SAS Grid servers need fast CPUs for processing data. We recommend:

  • A minimum of 8 GB of physical RAM per physical core, and robust I/O throughput (especially for SASWORK and SAS UTILLOC).

  • I3 instances – Amazon EC2 I3 instances are storage-optimized for high transaction, low latency workloads. These instances include NVMe SSD-based instances that are storage-optimized for high random I/O performance, high sequential read throughput, and high IOPS. Because of the high internal I/O bandwidth from striped NVMe SSD drives for SASWORK and SAS UTILLOC, you should configure your environment to explicitly use the NVMe-based SSD local drives instead of Amazon EBS volumes.

  • I3en instances – This family provides NVMe SSD instances that are storage-optimized on Amazon EC2 with enhanced networking via ENA to achieve up to 100 Gbps of network bandwidth.

  • M5n instances – The M5 family provides a balance of compute, memory and networking. M5n instances are ideal for applications that require improved network throughput and packet rate performance.

  • SAS workloads can be characterized as predominately large, sequential I/O requests with high volumes of data. We recommend that you predetermine your SAS usage patterns. This will guide the optimal architecture and setup of the individual underlying file systems and their respective physical I/O provisioning.

    • Query, reporting, and light statistical jobs usually perform well with an I/O rate of 100 MiB per second per physical CPU core.

    • Advanced analytics and heavy statistical jobs might require up to 150 MiB per second per physical CPU core.

    • Overall, we recommend a minimum I/O throughput rate of 100-125 MiB per second per physical CPU core.

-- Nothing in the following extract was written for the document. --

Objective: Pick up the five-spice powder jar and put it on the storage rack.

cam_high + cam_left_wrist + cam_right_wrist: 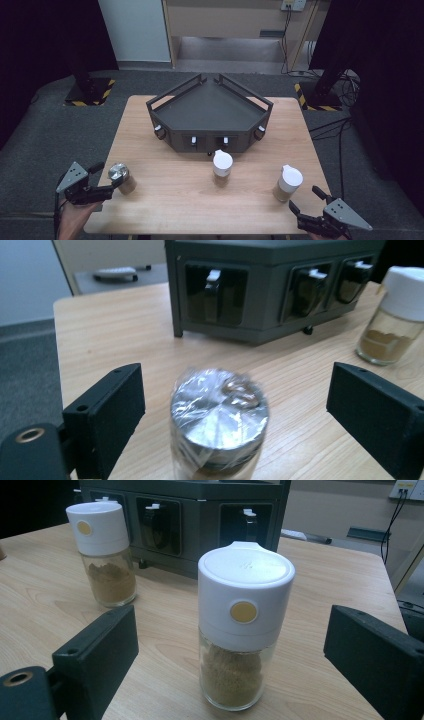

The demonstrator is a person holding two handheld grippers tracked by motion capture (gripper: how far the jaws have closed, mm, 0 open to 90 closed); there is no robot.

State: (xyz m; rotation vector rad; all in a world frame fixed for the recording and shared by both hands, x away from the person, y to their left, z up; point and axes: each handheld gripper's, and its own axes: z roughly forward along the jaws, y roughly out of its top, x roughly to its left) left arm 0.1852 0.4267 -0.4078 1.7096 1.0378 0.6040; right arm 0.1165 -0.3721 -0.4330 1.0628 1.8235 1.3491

SAS Grid middle tier and metadata server tier instance types

These servers do not require computing-intensive resources or robust I/O throughput. They do require access to more memory than the SAS computing tiers. We recommend:

  • A minimum of 24 GB of physical RAM or 8 GB of physical RAM per physical core, whichever is larger.

  • R5 or R5d instances – These instances are suitable for memory-intensive applications such as in-memory caches, mid-size in-memory databases, and real-time big data analytics.

High availability and disaster recovery for SAS Grid

Disaster recovery planning is important for any critical business system, including production systems that are running the SAS Intelligence Platform and SAS solutions.

Disaster recovery is not the same as high availability. Although both concepts are related to business continuity, high availability is about providing undisrupted continuity of operations. In contrast, disaster recovery involves some amount of downtime, typically measured in hours or days.